It will come as no surprise to learn that the analysts have increased their price target for AdTheorent Holding Company 17% to US$4.90on the back of these upgrades. It could also be instructive to look at the range of analyst estimates, to evaluate how different the outlier opinions are from the mean. Currently, the most bullish analyst values AdTheorent Holding Company at US$7.00 per share, while the most bearish prices it at US$3.75. This is a fairly broad spread of estimates, suggesting that analysts are forecasting a wide range of possible outcomes for the business.

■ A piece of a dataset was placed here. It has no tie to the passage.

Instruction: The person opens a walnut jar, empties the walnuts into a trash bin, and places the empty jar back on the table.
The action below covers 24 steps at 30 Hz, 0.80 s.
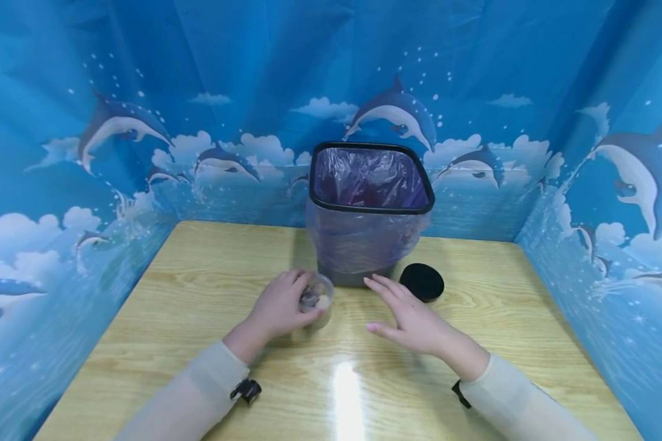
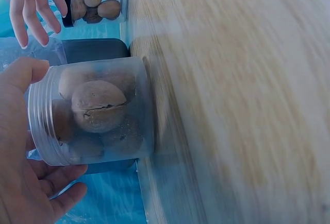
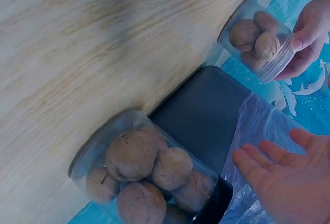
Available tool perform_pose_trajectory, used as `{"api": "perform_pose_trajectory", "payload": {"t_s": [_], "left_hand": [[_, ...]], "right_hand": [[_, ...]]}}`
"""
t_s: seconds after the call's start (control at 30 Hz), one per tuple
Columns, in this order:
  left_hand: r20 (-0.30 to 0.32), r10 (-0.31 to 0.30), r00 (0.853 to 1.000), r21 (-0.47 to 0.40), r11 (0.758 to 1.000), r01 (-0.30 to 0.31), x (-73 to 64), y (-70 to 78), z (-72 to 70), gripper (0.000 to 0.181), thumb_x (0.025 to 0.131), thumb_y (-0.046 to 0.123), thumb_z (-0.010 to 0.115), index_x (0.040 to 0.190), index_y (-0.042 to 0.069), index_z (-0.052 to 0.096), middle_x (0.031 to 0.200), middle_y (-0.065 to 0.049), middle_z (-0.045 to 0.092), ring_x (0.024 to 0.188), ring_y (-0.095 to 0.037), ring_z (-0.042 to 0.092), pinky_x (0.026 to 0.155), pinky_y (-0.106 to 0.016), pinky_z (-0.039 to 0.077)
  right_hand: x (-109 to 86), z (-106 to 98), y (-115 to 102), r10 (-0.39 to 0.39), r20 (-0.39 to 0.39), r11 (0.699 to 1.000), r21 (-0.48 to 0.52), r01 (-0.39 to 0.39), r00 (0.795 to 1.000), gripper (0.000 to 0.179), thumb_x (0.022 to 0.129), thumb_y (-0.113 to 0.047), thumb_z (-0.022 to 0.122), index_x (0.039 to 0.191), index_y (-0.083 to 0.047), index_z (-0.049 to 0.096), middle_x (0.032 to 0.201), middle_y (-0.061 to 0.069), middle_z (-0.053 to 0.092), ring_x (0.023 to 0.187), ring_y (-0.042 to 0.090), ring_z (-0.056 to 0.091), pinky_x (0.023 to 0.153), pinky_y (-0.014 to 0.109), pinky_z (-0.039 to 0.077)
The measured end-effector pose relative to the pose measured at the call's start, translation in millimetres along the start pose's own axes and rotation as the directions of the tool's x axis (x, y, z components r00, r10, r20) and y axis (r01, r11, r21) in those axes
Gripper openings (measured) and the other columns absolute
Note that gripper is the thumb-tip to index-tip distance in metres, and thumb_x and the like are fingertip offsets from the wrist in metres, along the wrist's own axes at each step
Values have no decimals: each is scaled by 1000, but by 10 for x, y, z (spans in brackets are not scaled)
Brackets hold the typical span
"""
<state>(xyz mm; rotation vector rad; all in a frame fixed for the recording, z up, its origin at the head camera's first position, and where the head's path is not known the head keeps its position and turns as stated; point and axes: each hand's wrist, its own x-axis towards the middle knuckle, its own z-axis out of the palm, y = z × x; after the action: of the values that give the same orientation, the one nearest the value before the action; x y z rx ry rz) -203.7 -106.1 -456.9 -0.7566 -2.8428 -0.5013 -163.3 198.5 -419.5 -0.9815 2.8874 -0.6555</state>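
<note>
My left hand [image 1: 278, 304] grips a clear plastic jar [image 1: 320, 315] around its threaded rim, thumb on one side and fingers on the other. The jar stands on the table without a lid, and several walnuts [image 2: 99, 105] show through its wall in the left wrist view. Fingers spread, my right hand [image 1: 414, 318] hovers over the table and holds nothing. Just beyond it stands a second clear jar [image 3: 121, 126], also with several walnuts inside and capped by a black lid [image 1: 422, 280].
Behind the hands stands a dark bin [image 1: 355, 278] lined with a purple translucent bag [image 1: 364, 239] under a black rim. The wooden table [image 1: 215, 263] is bordered at the back and sides by a blue dolphin-print curtain [image 1: 254, 73].
</note>
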Motion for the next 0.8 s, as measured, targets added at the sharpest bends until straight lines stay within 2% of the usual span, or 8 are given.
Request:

One way to get more context on these forecasts is to look at how they compare to both past performance, and how other companies in the same industry are performing. It's clear from the latest estimates that AdTheorent Holding Company's rate of growth is expected to accelerate meaningfully, with the forecast 12% annualised revenue growth to the end of 2024 noticeably faster than its historical growth of 7.5% p.a. over the past three years. Compare this with other companies in the same industry, which are forecast to grow their revenue 3.1% annually. It seems obvious that, while the growth outlook is brighter than the recent past, the analysts also expect AdTheorent Holding Company to grow faster than the wider industry.

The Bottom Line

The most important thing here is that the analysts upgraded their earnings per share estimates, suggesting that there has been a clear increase in optimism towards AdTheorent Holding Company following these results. Happily, they also upgraded their revenue estimates, and are forecasting them to grow faster than the wider industry. We note an upgrade to the price target, suggesting that the analysts believes the intrinsic value of the business is likely to improve over time.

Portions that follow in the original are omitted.